Конечно! Это нормальная практика. А почему вы говорите в прошедшем времени? Как только вышла эта книжка, появилось точно такое же, абсолютно ждановское письмо за подписью от Башмета до Норштейна, под которым подписались где-то 500 наших несчастных деятелей культуры. Эта ужасная советскость… об этом же кричали все — Айтматов со своими манкуртами, Фазиль Искандер, даже почвенники, которые совсем далеки от европейских ценностей. Кричали все, у кого была совесть. Эти замечательные братья фантастического жанра Стругацкие всю жизнь посвятили этим бесконечным предупреждениям. То есть начиная с конца 1960-х кто-то об этом кричал, кто-то — тихо сигнализировал, но эти прививки уже не подействовали, потому что слишком сильно было отравлено общество.
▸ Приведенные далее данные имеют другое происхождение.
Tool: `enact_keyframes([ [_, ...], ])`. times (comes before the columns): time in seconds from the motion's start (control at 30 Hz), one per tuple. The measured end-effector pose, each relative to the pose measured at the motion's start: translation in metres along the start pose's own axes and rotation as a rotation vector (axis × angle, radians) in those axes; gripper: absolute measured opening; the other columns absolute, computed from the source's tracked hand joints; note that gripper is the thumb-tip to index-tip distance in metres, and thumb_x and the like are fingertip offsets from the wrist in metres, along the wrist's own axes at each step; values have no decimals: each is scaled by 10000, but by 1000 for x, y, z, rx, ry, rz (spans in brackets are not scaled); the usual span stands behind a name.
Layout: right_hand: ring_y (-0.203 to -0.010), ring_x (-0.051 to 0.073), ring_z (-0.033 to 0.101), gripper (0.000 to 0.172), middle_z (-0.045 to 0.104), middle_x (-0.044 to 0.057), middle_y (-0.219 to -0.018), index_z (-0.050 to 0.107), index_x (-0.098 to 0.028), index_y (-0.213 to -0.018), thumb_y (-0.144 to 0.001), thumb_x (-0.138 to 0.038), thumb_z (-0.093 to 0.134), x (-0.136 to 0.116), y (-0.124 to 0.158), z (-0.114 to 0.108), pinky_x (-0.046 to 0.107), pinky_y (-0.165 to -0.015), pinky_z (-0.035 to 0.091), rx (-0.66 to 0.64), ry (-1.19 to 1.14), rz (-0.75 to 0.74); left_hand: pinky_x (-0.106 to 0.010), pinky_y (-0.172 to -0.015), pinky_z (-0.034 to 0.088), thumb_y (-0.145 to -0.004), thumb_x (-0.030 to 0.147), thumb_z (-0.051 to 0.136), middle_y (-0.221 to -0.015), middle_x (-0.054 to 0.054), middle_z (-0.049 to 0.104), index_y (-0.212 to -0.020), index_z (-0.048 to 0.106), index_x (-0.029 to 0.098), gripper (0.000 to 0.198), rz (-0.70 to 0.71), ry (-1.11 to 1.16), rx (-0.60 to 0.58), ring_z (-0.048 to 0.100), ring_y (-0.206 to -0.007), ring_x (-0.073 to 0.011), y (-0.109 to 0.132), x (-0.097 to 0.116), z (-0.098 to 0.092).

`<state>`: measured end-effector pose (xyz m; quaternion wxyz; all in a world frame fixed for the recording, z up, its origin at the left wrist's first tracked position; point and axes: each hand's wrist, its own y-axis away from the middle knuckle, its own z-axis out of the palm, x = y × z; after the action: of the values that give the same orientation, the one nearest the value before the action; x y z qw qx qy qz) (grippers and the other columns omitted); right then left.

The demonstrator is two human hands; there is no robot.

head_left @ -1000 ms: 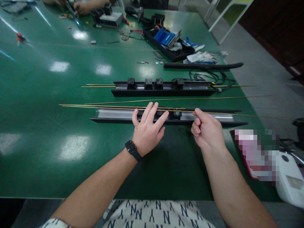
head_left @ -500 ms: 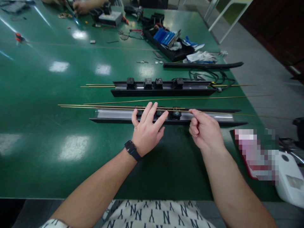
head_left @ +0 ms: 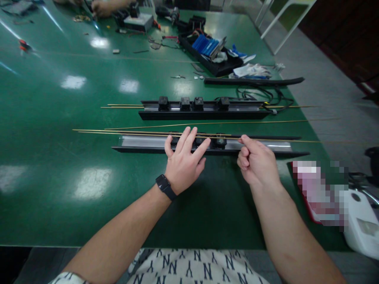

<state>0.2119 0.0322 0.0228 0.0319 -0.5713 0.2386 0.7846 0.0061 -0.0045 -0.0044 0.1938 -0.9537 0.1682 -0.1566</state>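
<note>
A black channel rail [head_left: 260,152] with a pale inner face lies across the table in front of me, black blocks [head_left: 220,141] seated in its middle. Thin brass-coloured rods [head_left: 97,131] run along its back edge and stick out past its left end. My left hand [head_left: 185,163], a dark watch on its wrist, is spread over the rail and rods, partly hiding the blocks. Thumb and forefinger of my right hand [head_left: 256,159] pinch one thin brass rod [head_left: 299,140], which reaches off to the right over the table edge.
Behind lies a second black rail [head_left: 204,115] with several blocks, then a black strip [head_left: 251,81], cables [head_left: 275,96] and a black tray [head_left: 219,71] of blue pieces. A phone [head_left: 319,193] and a white device [head_left: 359,225] are at right. Another person's hand [head_left: 102,8] is at the far edge.
My right hand has shifted slightly to the right with the rod, whose right end now sits a little higher. My left hand stays spread in nearly the same place.
</note>
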Motion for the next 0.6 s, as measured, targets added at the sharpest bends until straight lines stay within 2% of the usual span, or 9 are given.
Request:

А почему такие люди, как Башмет или Гергиев, который у вас в футбольной команде играл нападающим…

Отсутствие культуры.

А у вас вот, например, есть любопытный эпизод с Одзавой, когда он приходил на репетицию пьяный, когда вы пытались сделать вместе Чайковского…
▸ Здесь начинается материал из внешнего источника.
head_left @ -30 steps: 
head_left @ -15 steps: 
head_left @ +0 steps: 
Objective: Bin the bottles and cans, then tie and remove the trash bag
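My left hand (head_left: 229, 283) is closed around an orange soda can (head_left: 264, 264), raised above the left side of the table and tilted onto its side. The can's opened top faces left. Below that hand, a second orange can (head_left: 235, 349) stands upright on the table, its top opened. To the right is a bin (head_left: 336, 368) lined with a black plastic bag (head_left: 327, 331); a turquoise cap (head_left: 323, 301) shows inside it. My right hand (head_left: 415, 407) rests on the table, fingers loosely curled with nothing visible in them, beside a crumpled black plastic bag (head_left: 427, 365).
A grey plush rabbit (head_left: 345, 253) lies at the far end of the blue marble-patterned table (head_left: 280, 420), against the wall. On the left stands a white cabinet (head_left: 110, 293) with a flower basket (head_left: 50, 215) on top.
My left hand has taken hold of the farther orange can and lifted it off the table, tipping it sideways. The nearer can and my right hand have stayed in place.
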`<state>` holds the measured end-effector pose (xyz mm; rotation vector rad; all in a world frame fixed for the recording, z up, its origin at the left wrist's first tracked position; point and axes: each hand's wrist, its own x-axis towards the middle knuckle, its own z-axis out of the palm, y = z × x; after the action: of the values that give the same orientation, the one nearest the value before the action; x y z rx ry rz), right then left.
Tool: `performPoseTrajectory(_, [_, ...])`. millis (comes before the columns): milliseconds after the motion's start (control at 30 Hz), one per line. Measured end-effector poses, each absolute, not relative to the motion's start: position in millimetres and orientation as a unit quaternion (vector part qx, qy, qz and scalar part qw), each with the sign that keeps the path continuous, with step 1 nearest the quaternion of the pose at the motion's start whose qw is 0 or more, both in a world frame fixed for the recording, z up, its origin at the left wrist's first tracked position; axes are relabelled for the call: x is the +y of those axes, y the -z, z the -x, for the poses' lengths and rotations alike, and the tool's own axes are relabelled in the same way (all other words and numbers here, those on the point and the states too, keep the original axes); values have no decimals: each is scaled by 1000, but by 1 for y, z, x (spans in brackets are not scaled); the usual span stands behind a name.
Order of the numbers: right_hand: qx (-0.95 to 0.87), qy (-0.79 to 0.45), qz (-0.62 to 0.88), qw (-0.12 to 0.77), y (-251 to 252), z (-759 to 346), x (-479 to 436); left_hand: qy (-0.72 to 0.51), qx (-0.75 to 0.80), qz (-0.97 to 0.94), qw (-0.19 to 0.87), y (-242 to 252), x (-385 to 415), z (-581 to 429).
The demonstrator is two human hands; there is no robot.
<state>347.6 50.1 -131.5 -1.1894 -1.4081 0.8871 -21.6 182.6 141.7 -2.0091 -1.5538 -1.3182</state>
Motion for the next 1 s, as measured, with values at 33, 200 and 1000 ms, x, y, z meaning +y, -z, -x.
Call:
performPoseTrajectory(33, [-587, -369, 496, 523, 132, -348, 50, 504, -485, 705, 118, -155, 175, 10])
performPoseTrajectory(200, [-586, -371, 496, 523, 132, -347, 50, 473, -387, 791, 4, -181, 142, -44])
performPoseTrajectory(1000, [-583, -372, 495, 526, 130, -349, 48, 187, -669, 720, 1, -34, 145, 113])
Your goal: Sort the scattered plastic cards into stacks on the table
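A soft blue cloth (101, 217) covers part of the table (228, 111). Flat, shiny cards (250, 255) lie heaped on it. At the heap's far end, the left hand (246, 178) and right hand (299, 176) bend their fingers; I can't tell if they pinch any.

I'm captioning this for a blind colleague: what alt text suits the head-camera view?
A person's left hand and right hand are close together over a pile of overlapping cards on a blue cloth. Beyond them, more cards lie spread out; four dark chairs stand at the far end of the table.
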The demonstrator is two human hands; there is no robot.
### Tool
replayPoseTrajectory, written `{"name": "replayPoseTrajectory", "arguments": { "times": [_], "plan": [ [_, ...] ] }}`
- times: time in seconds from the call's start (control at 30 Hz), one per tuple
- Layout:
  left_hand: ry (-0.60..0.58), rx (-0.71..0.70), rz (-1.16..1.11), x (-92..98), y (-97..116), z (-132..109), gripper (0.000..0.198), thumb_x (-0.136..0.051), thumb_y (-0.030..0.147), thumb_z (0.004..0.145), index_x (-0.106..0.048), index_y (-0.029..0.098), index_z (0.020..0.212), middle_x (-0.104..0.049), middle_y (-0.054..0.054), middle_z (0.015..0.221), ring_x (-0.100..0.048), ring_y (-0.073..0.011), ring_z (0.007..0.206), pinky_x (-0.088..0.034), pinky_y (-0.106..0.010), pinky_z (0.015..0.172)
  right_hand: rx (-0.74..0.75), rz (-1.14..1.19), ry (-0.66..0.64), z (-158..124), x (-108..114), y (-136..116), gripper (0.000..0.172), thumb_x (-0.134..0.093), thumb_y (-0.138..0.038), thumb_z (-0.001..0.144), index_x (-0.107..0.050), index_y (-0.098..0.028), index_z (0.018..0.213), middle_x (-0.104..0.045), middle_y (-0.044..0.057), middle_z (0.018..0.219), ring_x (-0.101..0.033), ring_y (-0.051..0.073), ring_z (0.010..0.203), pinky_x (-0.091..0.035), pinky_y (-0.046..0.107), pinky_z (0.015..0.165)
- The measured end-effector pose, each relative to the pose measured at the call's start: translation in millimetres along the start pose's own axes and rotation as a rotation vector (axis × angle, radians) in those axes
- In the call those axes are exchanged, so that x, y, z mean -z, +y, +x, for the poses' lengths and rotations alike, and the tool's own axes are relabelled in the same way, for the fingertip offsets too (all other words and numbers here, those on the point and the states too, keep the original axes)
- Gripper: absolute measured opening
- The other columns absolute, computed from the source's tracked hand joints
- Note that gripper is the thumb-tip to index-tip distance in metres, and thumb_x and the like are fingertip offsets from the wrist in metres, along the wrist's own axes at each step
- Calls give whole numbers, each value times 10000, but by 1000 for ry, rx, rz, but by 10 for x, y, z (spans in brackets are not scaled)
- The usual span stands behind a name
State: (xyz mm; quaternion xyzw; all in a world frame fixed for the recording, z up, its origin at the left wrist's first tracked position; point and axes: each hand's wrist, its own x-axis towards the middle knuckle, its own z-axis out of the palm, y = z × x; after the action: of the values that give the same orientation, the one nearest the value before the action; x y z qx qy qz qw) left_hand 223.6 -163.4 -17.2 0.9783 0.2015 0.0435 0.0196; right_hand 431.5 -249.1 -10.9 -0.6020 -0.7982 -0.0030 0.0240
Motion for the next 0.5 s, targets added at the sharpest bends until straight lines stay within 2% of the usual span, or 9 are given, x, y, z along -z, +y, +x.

Я сейчас все буду записывать только в Сачиле, где Фациоли живет — дай Бог ему здоровья. Он ужасно похож на Папу Карло — у него такие вот белые патлы, он ужасно экстравагантный, немножко играет сумасшедшего, а на самом деле очень зоркий и хитрый. Он очень бодр, невысокого росточка, так что я надеюсь, что он лет 50 еще протянет, до 120-ти. Ему очень надо пожить, потому что со времен Плейеля и Эрарда, собственно, не было людей, которые делали своими руками инструменты, а это уже между прочим 220 лет тому назад. Мы сейчас с ним вернулись к некомпрессированному звуку, чего страшно боятся пианисты. Ведь современная запись сделана для посредственности — кто плохо владеет инструментом, у кого недостаточно хорошо развита звуковая палитра. Получаются такие хорошие, ровные записи, которые не являются, в общем-то, исполнением, а являются хорошей, как говорят англичане, background music. Ее и приятно слушать. Неслучайно Deutsche Grammophon уже 15–20 лет назад начали выпускать такие серии как «Шопен для глажки». Не стесняются — 20 дисков, пожалуйста, гладьте под Шопена. Но это страшно, конечно, все.

А как вы к аутентичным исполнителям относитесь?
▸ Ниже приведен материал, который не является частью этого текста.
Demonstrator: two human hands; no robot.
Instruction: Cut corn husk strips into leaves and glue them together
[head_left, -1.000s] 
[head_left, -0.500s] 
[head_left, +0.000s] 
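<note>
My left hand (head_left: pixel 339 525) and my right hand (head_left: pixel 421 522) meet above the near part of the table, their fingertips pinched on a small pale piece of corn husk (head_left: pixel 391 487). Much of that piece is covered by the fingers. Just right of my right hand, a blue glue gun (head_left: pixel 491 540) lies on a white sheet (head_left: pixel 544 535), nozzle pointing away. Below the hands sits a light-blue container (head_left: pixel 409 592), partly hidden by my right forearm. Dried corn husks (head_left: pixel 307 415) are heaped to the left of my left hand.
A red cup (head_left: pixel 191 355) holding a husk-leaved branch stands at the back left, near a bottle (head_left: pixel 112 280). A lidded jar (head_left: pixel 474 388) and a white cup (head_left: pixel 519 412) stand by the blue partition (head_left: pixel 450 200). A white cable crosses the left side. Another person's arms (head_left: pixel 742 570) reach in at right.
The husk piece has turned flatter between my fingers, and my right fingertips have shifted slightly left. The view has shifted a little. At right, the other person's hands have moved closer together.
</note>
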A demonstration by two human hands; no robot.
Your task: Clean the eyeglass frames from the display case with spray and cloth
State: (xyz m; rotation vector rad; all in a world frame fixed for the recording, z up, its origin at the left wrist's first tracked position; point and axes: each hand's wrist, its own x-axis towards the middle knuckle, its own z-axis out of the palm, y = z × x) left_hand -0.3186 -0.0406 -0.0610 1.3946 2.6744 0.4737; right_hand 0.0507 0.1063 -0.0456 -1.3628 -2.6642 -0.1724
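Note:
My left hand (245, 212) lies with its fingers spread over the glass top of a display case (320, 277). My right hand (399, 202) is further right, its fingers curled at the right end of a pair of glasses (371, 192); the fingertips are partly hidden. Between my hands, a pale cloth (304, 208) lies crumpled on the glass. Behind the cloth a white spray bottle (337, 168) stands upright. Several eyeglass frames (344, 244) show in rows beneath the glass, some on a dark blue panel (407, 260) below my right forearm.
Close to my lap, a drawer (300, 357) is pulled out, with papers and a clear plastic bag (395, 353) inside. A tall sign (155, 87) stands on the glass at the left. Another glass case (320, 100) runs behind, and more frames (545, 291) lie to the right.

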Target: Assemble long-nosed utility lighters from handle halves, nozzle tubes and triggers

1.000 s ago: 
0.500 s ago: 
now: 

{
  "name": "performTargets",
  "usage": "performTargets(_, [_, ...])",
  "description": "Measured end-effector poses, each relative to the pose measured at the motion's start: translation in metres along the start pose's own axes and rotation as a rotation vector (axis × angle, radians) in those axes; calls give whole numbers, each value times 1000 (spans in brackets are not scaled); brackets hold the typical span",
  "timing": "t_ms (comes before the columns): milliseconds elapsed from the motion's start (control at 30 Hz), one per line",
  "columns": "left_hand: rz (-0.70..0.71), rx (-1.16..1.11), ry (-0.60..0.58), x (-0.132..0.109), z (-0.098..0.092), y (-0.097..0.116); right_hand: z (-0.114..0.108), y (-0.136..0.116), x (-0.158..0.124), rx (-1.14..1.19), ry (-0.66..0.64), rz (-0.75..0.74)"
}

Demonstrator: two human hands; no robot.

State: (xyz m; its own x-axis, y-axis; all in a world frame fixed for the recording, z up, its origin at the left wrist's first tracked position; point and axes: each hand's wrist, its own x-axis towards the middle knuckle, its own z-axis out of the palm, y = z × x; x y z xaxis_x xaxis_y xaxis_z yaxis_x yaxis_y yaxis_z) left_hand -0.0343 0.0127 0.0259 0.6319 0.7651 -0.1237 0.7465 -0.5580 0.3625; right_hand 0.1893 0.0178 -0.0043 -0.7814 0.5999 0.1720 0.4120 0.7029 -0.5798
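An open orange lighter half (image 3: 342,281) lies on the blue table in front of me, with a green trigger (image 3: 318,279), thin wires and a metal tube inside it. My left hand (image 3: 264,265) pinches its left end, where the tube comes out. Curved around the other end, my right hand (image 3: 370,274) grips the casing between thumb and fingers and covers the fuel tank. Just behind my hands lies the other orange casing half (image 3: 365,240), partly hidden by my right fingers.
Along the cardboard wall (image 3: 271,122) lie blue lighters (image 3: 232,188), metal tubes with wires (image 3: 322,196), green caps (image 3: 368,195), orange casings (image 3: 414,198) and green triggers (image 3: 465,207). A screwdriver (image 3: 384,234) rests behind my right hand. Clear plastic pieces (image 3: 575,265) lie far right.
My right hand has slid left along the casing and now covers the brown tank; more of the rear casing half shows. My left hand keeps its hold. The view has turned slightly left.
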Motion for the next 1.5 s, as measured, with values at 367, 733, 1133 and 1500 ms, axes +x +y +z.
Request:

Аутентичное исполнение — это детская болезнь. Это опять же для не очень далеких людей иллюзия и самообман. Они думают, что достаточно зажать между ног виолу да гамба, использовать прежнюю аппликатуру, да еще зажечь свечки — и все, мы уже просто в начале XVIII века. И они совершенно забывают, что если не обладать тем, что называется, религиозным сознанием, отвечающим началу XVIII века, то ни за что не сделать рекреацию. Это все равно что мы что увидим какой-то инопланетный корабль, не понимая, на каких он принципах работает, сделаем его копию, которая не будет ни летать, ни иметь никаких функциональных возможностей, соответствующих летательному аппарату из будущего, но будет по форме напоминать аборигенам то, что они видели. Так что эта несчастная аутентика — одно из очень больших заблуждений. Мы все время приходим к тому, что все эти заблуждения исходят от недостатка культуры, недостатка широты взглядов, это все — признаки так или иначе, но, простите меня, люмпенизированного мышления представителей искусства, что совершенно душераздирающе по своей беспомощности и бесперспективности. Искать надо так, как Фациоли ищет: вот вчера он делал софу для королевы Елизаветы, а потом пришел к нему Бог и сказал: «Делай фортепиано, ты один». И он стал делать. 20 лет поисков и катастроф, на 30-й год что-то начинает получаться. А сейчас 35-й год его работы, и каждый второй рояль — это золотой инструмент. А дальше должен быть человек, который из этого инструмента высечет Адама живого. И вот это вот как раз — единственная аутентичность, которая должна быть и существовать. А все остальное — это суета и томление духа.